Syllepte mesoleucalis

Scientific classification
- Domain: Eukaryota
- Kingdom: Animalia
- Phylum: Arthropoda
- Class: Insecta
- Order: Lepidoptera
- Family: Crambidae
- Genus: Syllepte
- Species: S. mesoleucalis
- Binomial name: Syllepte mesoleucalis (Hampson, 1898)
- Synonyms: Sylepta mesoleucalis Hampson, 1898;

= Syllepte mesoleucalis =

- Authority: (Hampson, 1898)
- Synonyms: Sylepta mesoleucalis Hampson, 1898

Species of moth

Syllepte mesoleucalis is a moth in the family Crambidae. It was described by George Hampson in 1898. It is endemic to South Africa.

The wingspan is about 30 mm.

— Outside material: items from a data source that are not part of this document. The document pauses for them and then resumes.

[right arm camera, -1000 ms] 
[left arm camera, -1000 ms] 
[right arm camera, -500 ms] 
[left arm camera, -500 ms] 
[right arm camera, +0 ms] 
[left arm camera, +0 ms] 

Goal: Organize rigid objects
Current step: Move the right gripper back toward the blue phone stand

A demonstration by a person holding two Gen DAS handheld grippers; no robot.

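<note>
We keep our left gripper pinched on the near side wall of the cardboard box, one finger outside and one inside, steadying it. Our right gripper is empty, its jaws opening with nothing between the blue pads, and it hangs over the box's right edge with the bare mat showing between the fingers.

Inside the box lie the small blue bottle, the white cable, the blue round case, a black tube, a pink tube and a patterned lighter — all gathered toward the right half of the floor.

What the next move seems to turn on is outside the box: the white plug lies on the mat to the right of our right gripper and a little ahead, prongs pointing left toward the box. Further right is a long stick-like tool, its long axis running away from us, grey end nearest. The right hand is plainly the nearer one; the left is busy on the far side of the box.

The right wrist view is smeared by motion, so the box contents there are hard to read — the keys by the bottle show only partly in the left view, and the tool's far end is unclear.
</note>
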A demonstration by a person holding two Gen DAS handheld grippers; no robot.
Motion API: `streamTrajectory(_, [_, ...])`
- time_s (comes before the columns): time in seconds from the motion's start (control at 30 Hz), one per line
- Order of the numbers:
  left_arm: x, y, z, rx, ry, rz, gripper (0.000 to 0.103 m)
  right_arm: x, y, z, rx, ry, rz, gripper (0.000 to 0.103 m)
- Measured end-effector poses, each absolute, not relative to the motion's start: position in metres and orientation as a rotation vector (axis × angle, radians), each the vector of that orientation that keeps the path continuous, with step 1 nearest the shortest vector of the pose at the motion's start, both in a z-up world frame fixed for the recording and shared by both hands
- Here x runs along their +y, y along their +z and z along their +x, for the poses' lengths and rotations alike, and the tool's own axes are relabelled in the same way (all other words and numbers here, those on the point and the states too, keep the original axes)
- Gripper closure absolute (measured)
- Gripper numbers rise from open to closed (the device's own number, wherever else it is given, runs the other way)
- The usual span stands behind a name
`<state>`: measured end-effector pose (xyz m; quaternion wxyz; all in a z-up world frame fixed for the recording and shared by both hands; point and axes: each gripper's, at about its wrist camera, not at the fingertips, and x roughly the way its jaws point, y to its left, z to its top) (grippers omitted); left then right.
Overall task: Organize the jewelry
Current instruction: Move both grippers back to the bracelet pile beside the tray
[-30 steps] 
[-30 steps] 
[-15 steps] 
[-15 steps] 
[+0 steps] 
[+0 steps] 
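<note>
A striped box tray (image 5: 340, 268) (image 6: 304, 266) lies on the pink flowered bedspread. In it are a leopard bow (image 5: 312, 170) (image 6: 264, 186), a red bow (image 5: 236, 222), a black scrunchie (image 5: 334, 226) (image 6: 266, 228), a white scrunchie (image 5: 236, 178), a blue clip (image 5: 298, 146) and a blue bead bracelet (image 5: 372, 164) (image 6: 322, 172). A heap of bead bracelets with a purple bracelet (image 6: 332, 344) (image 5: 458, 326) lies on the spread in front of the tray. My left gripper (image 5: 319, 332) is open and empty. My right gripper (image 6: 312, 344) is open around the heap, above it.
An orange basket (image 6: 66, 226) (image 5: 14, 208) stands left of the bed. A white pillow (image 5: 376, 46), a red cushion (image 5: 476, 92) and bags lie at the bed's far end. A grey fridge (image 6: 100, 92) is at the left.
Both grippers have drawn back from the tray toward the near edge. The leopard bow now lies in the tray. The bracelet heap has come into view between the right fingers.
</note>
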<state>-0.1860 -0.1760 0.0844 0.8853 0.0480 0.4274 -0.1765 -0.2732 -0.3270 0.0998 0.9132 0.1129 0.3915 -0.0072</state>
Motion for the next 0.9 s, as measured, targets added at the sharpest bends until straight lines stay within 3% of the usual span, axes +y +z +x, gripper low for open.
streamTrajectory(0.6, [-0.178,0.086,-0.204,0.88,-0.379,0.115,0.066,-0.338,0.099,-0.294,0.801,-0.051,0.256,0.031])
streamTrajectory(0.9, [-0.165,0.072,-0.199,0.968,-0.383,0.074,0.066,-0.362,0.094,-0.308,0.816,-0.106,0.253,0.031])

The wings are yellowish white, thickly irrorated (sprinkled) and suffused with fuscous grey. The forewings have a curved black antemedial line and a sinuous postmedial line excurved from the costa to vein 3, then bent inwards to vein 2 and oblique to the inner margin. The area between the two lines is without the fuscous irroration or suffusion from the costa to vein 2. There is a pale centered discoidal stigma. The hindwings have a pale costal area and cell, from the base to the black postmedial line. This line has pale with marks on the outer side. There is a discoidal black spot.